_What to do_
How many lines in the records below contain "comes"? Answer with the number alone.

== Records supplied

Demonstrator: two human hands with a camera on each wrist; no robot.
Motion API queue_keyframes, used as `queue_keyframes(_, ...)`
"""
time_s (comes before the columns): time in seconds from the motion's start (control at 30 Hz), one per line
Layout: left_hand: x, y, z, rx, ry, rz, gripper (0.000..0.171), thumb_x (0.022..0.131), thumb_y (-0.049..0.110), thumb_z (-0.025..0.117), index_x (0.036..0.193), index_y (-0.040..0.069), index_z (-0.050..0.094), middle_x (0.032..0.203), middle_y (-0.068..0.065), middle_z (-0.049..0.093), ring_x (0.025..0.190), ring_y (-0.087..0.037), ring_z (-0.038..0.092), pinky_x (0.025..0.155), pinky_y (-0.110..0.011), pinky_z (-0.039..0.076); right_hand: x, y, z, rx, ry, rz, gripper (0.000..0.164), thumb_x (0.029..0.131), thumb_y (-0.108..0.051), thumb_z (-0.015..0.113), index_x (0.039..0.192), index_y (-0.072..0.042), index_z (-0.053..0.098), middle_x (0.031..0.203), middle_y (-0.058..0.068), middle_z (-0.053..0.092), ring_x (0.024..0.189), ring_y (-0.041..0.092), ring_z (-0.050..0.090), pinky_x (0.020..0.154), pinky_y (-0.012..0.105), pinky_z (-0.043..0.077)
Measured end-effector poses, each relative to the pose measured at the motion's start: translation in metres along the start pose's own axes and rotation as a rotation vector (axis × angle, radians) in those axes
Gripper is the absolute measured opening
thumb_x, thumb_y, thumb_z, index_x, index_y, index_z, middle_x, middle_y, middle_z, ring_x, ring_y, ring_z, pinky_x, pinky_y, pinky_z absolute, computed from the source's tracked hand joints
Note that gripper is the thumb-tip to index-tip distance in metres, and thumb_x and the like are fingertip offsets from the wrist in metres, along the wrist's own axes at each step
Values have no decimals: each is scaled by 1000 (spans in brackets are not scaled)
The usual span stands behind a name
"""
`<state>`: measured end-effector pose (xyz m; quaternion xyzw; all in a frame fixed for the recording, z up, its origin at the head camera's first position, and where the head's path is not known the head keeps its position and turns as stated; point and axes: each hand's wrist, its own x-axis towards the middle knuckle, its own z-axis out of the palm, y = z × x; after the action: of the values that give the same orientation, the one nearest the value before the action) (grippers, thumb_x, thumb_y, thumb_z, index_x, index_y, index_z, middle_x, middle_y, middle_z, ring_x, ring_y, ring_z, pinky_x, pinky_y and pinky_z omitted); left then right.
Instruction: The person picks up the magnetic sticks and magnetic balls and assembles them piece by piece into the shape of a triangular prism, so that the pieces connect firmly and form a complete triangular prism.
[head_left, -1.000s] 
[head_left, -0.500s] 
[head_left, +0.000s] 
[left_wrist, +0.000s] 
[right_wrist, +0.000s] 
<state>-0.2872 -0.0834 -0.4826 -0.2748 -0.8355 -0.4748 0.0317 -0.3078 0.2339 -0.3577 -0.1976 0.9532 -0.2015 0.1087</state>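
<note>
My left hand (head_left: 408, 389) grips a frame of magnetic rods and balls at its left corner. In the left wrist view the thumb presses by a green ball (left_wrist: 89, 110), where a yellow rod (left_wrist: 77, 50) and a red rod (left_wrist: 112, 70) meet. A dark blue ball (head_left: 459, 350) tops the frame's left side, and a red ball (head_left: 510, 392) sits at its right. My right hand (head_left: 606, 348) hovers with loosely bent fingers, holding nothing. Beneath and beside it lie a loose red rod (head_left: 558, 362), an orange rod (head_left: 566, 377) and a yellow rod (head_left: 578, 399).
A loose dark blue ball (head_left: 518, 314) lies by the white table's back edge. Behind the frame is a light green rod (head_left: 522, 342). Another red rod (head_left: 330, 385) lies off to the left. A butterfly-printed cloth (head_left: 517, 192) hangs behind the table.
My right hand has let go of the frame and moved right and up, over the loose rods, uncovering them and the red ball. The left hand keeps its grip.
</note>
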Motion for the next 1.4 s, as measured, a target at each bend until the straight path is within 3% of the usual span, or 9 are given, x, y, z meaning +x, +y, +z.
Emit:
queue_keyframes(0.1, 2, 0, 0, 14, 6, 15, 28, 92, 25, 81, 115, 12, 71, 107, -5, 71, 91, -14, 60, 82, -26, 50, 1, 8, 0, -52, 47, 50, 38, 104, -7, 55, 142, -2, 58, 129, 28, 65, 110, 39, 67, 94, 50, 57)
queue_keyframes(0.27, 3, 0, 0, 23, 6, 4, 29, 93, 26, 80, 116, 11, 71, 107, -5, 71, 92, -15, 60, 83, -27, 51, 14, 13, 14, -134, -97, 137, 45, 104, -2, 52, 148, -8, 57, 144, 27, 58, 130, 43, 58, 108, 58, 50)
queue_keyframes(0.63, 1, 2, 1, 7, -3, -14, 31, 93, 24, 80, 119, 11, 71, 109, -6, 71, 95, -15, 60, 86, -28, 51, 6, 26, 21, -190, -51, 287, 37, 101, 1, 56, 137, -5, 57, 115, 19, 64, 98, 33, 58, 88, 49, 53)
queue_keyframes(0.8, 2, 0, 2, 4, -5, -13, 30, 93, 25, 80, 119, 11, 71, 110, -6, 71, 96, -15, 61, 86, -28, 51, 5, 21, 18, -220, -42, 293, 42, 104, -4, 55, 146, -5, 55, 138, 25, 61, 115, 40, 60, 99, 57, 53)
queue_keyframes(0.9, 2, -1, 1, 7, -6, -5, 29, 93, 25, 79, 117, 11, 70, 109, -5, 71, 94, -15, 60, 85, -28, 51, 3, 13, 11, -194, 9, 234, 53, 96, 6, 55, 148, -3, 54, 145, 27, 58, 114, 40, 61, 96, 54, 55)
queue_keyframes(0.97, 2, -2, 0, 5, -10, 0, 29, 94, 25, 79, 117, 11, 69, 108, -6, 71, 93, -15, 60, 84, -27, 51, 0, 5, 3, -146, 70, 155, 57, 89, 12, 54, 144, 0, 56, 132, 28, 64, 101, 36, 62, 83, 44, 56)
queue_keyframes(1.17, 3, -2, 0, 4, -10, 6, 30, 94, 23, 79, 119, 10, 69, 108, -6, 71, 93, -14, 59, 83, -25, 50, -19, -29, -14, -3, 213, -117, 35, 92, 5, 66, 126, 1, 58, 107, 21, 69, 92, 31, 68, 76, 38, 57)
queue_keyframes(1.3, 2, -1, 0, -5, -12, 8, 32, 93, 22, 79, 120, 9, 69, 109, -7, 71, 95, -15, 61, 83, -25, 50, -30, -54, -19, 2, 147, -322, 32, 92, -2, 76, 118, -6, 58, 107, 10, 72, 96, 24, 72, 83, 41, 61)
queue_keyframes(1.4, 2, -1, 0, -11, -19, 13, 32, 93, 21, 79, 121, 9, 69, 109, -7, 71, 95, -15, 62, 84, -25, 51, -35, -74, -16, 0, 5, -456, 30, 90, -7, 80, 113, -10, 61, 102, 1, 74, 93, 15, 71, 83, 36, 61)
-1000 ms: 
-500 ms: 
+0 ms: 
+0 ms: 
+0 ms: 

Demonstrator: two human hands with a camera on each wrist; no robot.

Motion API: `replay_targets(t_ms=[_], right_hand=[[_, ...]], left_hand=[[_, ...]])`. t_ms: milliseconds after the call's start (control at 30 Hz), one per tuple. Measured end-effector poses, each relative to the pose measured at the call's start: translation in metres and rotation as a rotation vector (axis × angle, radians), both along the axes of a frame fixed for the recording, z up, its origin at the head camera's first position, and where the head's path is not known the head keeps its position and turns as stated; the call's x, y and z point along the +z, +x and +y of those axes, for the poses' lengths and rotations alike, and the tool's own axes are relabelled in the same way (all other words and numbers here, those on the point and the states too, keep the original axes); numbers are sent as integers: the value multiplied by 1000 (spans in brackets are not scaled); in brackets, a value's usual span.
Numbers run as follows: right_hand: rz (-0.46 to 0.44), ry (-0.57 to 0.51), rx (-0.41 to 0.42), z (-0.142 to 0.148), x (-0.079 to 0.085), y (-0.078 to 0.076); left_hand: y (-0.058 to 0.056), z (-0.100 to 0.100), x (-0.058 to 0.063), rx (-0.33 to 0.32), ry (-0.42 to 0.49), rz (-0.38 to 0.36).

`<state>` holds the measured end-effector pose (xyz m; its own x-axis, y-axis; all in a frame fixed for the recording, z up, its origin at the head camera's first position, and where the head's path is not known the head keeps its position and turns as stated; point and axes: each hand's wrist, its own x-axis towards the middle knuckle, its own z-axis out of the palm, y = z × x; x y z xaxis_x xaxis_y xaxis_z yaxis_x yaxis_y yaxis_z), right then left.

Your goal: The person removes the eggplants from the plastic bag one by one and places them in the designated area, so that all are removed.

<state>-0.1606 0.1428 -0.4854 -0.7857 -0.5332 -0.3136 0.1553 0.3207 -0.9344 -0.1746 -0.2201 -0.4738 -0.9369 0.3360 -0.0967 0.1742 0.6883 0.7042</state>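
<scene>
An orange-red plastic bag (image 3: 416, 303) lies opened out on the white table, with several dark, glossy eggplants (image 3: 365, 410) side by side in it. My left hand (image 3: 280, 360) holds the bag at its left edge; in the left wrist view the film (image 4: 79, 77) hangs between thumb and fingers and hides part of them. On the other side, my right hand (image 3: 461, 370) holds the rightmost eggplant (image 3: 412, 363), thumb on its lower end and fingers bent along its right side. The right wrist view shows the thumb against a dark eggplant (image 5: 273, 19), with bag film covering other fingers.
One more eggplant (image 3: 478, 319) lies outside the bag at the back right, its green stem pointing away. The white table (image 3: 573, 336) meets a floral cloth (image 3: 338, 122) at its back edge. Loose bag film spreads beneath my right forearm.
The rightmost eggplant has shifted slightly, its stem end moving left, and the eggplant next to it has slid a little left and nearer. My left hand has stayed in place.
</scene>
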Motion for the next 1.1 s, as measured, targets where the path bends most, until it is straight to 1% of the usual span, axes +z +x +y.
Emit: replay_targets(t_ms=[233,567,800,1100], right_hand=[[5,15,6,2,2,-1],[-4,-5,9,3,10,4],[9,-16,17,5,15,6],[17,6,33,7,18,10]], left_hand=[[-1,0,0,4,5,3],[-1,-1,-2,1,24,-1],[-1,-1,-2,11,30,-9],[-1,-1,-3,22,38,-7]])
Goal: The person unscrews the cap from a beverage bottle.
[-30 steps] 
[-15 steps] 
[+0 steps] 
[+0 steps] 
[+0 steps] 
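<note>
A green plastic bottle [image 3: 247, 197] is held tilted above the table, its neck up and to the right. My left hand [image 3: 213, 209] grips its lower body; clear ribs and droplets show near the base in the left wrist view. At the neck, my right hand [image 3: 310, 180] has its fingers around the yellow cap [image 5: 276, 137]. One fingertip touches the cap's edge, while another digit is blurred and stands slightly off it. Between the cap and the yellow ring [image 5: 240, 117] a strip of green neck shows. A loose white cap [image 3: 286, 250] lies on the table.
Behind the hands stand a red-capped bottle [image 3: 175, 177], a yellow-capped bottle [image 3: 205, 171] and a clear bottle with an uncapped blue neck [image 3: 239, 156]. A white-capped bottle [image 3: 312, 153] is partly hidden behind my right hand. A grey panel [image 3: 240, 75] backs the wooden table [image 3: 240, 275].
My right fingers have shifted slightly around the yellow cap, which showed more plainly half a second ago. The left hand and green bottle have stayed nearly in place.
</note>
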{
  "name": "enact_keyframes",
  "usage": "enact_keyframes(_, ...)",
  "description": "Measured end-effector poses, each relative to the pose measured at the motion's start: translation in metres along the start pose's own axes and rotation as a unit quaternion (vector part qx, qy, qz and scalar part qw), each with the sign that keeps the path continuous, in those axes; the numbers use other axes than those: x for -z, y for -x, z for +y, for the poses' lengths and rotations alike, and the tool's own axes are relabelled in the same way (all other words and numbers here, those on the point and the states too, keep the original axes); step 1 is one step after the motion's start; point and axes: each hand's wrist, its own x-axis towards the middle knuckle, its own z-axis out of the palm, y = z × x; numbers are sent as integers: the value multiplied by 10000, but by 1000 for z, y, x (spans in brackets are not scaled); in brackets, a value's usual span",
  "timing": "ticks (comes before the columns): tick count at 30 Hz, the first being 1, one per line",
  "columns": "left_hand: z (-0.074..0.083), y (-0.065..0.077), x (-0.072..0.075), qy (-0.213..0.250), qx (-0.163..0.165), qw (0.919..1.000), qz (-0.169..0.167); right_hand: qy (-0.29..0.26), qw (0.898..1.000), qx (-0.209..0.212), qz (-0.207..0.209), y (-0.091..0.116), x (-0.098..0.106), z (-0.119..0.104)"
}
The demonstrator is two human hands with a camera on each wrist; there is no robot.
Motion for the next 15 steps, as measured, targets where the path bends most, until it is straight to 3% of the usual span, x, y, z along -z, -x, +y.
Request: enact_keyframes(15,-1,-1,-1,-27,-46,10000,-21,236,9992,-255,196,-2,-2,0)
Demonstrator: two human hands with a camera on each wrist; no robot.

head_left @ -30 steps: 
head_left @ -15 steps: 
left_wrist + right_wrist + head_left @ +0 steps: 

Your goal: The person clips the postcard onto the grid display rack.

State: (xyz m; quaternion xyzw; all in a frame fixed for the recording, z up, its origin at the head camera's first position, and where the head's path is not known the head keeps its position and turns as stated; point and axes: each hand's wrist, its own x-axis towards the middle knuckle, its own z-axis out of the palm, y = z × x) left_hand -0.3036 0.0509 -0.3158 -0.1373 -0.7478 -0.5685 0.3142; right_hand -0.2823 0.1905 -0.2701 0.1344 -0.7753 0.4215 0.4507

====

_Result of the exercise_
2